| WHAT TO PRODUCE |
Extract all lines in the data that contain the word "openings".
-*-*-
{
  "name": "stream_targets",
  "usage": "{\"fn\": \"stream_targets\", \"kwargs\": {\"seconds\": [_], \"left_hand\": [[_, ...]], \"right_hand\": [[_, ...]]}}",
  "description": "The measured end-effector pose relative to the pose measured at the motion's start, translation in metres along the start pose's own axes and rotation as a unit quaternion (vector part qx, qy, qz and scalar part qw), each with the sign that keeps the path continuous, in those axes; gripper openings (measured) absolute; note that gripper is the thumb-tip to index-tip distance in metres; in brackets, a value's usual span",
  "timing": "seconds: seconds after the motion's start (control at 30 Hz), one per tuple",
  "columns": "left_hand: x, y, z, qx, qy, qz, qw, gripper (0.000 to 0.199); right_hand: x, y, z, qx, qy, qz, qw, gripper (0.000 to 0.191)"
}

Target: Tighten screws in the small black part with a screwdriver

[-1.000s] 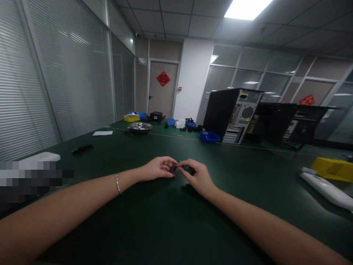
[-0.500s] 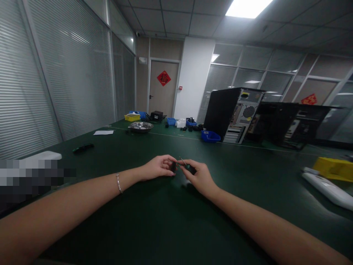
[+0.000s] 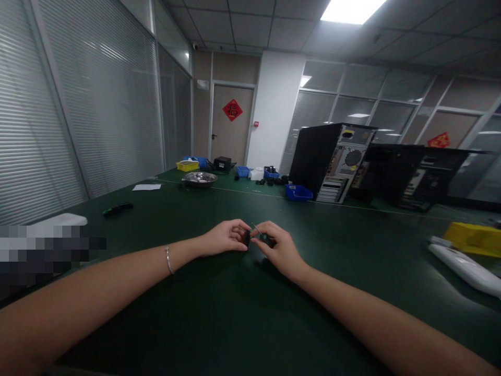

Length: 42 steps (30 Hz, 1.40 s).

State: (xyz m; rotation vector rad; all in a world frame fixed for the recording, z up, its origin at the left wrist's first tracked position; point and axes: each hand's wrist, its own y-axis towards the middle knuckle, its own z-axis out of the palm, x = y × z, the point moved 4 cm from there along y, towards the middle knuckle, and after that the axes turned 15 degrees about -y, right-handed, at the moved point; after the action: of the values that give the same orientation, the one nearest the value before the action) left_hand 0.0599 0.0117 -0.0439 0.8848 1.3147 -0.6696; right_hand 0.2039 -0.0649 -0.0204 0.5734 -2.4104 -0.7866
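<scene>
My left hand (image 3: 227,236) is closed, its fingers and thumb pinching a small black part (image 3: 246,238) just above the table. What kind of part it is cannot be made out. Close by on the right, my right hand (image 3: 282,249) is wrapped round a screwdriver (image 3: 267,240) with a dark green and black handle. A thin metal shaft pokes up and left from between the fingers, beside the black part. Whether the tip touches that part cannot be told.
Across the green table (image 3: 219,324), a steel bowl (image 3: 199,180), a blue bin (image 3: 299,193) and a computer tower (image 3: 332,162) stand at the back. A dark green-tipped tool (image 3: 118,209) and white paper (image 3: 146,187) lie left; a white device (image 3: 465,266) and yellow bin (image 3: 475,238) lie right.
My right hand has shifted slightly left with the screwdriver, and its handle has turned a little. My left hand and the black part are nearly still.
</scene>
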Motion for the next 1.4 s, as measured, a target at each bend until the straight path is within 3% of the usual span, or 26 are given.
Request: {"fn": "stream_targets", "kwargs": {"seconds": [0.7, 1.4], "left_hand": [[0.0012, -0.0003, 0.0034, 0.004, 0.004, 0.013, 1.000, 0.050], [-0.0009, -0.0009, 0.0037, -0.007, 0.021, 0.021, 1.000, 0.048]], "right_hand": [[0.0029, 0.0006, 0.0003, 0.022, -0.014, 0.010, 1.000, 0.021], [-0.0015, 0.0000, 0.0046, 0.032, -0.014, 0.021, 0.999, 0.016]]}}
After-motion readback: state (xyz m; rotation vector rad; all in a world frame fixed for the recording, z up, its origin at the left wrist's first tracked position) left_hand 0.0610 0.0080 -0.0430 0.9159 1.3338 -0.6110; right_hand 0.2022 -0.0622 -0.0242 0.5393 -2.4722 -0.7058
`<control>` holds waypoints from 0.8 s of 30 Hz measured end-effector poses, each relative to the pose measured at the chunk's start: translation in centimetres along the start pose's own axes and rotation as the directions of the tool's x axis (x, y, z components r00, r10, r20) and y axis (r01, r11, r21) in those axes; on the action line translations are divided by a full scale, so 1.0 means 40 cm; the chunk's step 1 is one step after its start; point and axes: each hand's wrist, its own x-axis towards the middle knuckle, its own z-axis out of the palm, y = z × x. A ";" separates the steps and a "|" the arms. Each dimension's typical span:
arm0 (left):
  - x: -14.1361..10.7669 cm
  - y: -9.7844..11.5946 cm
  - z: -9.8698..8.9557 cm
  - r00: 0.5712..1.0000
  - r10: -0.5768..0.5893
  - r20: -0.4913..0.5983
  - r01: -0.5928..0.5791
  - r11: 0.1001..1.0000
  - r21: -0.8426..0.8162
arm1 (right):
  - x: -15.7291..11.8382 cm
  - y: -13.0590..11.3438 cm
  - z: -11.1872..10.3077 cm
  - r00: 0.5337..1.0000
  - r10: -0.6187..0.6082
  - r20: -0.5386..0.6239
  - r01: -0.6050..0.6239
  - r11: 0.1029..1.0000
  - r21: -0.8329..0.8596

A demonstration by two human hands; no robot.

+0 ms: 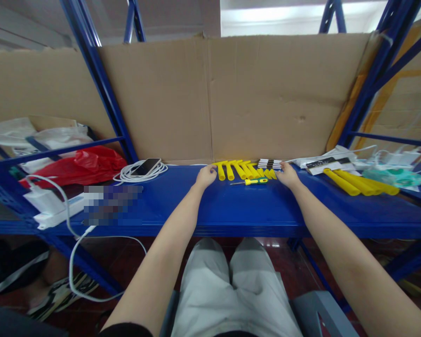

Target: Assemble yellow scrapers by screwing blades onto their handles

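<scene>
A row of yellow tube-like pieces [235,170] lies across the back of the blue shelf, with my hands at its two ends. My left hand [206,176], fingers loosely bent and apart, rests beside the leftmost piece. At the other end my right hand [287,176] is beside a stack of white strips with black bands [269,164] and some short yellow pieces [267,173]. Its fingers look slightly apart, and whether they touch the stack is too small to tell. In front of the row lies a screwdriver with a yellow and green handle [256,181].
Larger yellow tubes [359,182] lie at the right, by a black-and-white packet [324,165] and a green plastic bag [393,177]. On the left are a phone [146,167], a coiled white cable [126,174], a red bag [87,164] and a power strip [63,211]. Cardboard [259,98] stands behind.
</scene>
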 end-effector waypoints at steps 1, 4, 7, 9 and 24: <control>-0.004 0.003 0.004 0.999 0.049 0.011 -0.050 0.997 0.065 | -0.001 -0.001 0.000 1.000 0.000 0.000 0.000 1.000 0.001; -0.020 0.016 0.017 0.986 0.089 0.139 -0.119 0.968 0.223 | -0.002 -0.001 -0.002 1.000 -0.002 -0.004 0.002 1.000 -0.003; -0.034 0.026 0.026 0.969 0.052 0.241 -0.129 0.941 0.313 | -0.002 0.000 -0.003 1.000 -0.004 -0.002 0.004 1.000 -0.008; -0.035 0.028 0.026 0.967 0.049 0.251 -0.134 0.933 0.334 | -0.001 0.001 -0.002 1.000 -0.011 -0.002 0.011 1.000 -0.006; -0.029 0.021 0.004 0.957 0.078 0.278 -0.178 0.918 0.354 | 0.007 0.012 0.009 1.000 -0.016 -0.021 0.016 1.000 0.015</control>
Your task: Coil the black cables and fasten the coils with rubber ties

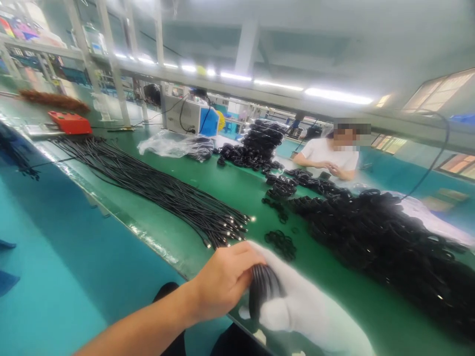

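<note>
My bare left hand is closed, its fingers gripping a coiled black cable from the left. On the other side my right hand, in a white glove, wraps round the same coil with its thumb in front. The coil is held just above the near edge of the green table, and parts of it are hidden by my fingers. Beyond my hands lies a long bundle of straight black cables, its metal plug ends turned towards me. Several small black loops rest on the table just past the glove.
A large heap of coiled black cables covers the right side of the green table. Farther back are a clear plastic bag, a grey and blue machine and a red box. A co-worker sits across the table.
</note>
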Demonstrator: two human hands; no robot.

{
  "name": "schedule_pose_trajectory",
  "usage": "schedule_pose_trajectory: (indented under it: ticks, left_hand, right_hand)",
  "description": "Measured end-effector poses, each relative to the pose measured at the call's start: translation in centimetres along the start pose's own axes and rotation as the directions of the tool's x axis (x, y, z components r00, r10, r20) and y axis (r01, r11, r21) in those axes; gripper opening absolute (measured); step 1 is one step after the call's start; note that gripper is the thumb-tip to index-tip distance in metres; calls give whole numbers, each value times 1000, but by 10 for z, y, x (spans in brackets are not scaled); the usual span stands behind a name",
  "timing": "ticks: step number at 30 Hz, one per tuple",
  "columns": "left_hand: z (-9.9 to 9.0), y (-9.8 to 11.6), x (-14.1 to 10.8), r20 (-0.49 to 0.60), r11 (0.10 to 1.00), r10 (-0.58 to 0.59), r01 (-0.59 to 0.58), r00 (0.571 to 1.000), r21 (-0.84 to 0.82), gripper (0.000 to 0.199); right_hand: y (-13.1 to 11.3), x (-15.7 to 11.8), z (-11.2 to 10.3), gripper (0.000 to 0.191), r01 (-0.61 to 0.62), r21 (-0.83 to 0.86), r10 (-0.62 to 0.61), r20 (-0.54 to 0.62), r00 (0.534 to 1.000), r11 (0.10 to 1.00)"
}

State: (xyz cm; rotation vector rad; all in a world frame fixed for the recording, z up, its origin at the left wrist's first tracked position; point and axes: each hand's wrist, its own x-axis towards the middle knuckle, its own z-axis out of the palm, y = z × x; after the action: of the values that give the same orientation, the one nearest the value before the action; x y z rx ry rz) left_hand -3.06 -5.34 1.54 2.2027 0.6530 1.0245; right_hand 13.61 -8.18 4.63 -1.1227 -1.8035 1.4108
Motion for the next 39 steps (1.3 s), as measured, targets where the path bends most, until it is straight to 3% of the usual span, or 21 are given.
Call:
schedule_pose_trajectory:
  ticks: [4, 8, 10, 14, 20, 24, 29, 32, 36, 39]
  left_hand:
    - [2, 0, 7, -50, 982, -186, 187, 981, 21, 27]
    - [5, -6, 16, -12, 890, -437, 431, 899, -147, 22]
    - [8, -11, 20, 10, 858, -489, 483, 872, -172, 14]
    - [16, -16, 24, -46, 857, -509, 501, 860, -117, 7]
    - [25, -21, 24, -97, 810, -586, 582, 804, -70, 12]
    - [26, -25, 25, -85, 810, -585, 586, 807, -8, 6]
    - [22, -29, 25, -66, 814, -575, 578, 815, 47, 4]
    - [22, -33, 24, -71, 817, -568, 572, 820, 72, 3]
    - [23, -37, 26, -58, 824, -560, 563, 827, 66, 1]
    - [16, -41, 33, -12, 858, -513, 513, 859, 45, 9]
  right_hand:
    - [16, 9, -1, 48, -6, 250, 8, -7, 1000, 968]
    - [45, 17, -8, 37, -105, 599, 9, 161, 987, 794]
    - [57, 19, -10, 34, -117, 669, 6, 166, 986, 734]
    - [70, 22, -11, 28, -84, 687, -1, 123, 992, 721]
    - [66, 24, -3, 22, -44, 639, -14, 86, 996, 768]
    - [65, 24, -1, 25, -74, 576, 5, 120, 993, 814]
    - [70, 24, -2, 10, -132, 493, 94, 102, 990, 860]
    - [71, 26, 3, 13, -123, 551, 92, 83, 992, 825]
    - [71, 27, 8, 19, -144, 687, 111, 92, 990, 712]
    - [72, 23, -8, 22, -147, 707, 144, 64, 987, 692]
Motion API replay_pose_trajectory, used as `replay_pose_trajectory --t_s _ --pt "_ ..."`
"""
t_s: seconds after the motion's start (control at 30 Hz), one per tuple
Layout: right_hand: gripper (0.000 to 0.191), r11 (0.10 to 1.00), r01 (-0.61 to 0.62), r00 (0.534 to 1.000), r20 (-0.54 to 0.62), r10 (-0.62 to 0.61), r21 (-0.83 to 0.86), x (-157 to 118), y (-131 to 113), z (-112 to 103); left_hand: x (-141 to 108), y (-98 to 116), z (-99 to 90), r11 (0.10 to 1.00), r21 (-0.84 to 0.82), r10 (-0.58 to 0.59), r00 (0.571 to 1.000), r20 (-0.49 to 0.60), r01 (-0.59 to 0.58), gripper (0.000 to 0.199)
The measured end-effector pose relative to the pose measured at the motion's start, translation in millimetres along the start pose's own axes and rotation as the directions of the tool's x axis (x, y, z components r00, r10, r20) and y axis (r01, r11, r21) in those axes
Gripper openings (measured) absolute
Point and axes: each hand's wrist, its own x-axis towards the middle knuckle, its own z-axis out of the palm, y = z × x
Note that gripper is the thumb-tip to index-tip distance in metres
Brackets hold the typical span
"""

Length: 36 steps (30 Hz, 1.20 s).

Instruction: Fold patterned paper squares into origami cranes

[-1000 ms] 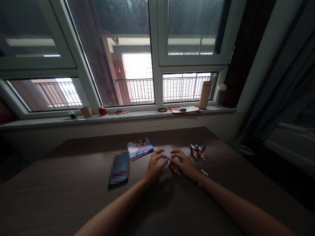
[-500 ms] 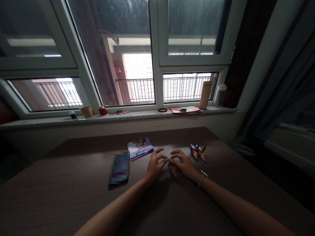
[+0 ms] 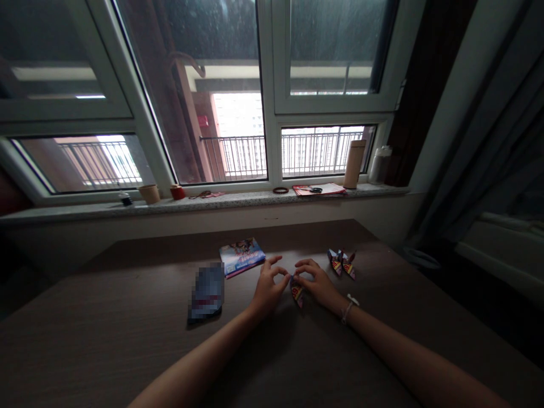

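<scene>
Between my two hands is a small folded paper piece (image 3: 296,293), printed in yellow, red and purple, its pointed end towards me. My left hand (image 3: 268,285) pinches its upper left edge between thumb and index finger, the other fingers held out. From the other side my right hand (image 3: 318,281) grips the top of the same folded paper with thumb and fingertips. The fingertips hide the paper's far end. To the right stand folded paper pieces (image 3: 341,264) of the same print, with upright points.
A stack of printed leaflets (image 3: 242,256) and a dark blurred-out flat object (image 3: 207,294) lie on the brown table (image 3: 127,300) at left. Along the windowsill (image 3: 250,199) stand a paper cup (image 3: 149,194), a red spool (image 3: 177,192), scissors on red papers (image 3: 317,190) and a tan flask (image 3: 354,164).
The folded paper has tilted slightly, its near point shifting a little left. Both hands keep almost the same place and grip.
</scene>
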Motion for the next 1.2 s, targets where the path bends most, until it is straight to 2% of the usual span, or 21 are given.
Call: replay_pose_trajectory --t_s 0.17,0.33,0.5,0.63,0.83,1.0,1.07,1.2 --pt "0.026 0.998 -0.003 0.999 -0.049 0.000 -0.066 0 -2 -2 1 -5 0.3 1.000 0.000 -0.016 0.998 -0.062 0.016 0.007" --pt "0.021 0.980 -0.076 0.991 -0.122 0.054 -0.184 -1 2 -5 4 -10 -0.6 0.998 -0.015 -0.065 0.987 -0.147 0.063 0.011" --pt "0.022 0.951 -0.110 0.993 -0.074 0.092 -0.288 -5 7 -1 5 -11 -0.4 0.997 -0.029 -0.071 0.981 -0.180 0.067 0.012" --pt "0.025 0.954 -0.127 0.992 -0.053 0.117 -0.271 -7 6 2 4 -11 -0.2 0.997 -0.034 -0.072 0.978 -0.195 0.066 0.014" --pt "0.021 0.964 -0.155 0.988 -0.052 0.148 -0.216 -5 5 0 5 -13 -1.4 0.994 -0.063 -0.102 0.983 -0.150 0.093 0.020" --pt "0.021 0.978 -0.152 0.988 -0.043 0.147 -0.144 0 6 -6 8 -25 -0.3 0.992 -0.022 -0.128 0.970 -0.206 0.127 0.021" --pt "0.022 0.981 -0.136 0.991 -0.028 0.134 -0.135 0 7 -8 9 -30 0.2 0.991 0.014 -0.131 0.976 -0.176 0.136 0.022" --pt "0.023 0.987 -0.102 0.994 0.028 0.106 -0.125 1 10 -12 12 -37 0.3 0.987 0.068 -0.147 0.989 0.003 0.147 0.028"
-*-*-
| THE ANSWER |
  "description": "The measured end-effector pose relative to the pose measured at the motion's start, translation in metres along the start pose's own axes and rotation as a unit quaternion (vector part qx, qy, qz and scalar part qw), each with the sign that keeps the path continuous, in those axes; gripper openings (measured) absolute; note that gripper is the thumb-tip to index-tip distance in metres; in brackets, a value's usual span",
Gripper openings (measured) absolute

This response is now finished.